→ **Task statement**:
Whenever a line below mentions the word "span", that line should be copied.

====================

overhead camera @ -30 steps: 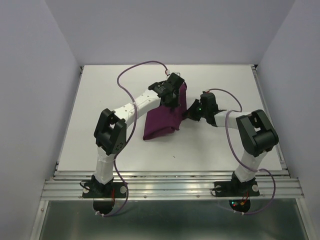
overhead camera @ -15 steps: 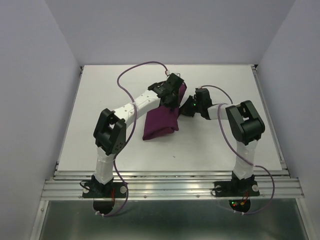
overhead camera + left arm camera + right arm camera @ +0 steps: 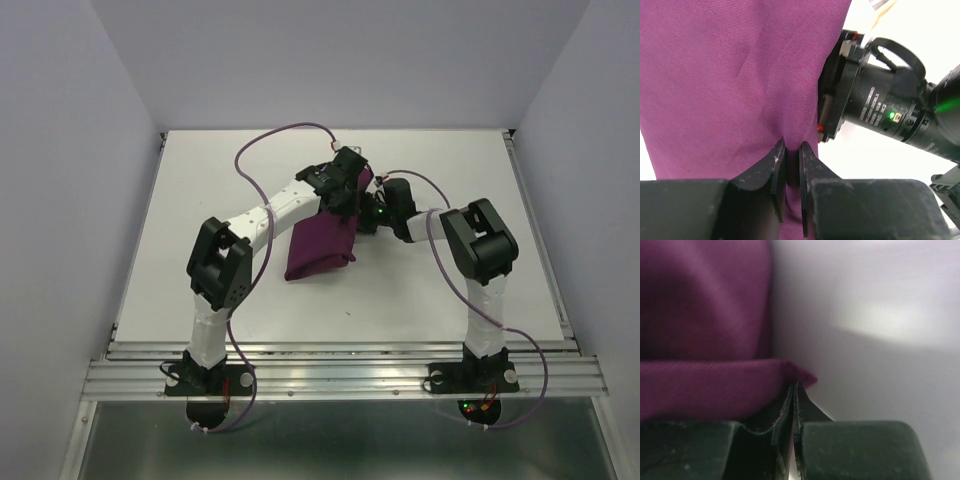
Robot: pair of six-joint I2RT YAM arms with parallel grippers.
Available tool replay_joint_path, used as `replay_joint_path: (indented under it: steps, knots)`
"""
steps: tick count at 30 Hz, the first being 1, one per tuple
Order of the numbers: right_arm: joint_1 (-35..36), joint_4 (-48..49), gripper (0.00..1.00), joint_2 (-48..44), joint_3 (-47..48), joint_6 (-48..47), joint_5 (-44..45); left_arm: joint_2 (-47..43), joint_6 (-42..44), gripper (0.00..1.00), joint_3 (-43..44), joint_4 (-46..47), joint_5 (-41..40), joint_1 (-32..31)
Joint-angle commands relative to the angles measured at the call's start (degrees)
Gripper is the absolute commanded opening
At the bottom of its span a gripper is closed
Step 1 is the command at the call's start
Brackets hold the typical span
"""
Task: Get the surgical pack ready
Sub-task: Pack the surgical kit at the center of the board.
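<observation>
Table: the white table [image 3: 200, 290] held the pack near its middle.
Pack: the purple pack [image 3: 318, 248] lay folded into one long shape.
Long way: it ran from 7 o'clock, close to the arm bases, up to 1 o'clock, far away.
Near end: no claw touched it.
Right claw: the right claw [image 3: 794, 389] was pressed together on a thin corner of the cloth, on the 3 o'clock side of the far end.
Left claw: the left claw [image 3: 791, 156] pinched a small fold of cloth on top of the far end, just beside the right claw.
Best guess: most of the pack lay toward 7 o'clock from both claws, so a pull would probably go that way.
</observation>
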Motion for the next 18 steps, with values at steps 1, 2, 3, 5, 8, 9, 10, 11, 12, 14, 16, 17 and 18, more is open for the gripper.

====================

→ **Response to the task**:
At the bottom of its span a gripper is closed
Brackets hold the typical span

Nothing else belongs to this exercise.